Lazzaretto di San Carlo


Scarne le notizie del Lazzaretto di Pombia, piccolo oratorio di epoca settecentesca non datato, forse un tempo adibito a lazzaretto. Non sembrerebbe coevo al lazzaretto di Varallo Pombia datato 1716 perché la tipologia costruttiva di quello di Pombia appare più raffinata e comunque non figura ancora nella mappa Teresiana del 1723. Dubbi nascono circa l’uso come lazzaretto, a Pombia non si registrano all’epoca casi pandemici di peste, forse poteva avere avuto funzione comunitaria per la frazione di San Giorgio che non disponeva di una chiesa, salvo percorrere parecchia strada per raggiungere il paese; forse riassumeva le due necessità cioè di disporre di una propria chiesetta per le funzioni religiose e per gli aspetti devozionali di ringraziamento per la scampata peste che colpiva soprattutto i bovini.

La dedicazione a San Carlo è documentata dagli affreschi, oggi completamente persi, di San Carlo che comunica agli appestati, che richiama la grande epidemia di peste a Milano del 1576.

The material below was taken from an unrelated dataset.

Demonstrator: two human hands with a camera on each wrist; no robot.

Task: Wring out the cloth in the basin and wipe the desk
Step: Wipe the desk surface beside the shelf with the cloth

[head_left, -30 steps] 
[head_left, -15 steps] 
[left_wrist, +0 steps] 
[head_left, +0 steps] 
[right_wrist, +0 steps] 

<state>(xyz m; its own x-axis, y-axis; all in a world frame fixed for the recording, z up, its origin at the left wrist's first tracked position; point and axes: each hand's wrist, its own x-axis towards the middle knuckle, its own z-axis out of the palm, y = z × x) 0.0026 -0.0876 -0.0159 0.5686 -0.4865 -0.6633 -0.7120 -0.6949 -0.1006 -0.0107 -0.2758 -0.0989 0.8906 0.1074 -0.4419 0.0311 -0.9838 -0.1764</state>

E’ composta da un’unica navata a pianta quadrata e abside poligonale contigua (come nella pianta riprodotta in calce). La copertura è sorretta da capriate con tetto a capanna e raccordo dell’emiciclo absidale. La copertura dell’abside, voltata, si chiude verso i fedeli con un arco a soffitto che si innesta nelle lesene della zona presbiteriale. Lo schema architettonico delle lesene in mattone pieno è simmetrico sui prospetti settentrionale e meridionale, che forma ai due lati della facciata un elegante motivo a pilastro fino alla sommità dove una raffinata modanatura chiude i prospetti, la facciata e completa lo stesso motivo nella parte dell’abside. Tutti i lati della chiesa erano in origine intonacati con malta bianca che impreziosiva l’intero complesso. La superficie musiva consente peraltro di notare come l’edificio fosse stato costruito con ciottoli misti a mattoni legati con malta.

L’interno, in origine interamente intonacato, oggi si presenta quasi completamente distrutto, lascia ancora intravvedere l’eleganza delle finiture architettoniche che culminano nell’emiciclo absidale con uno stucco sommitale in corrispondenza dell’altare raffigurante il simbolo cristiano della conchiglia. L’altare è in mattoni, anticamente intonacato e dipinto in marmo finto, rialzato dal piano della navata.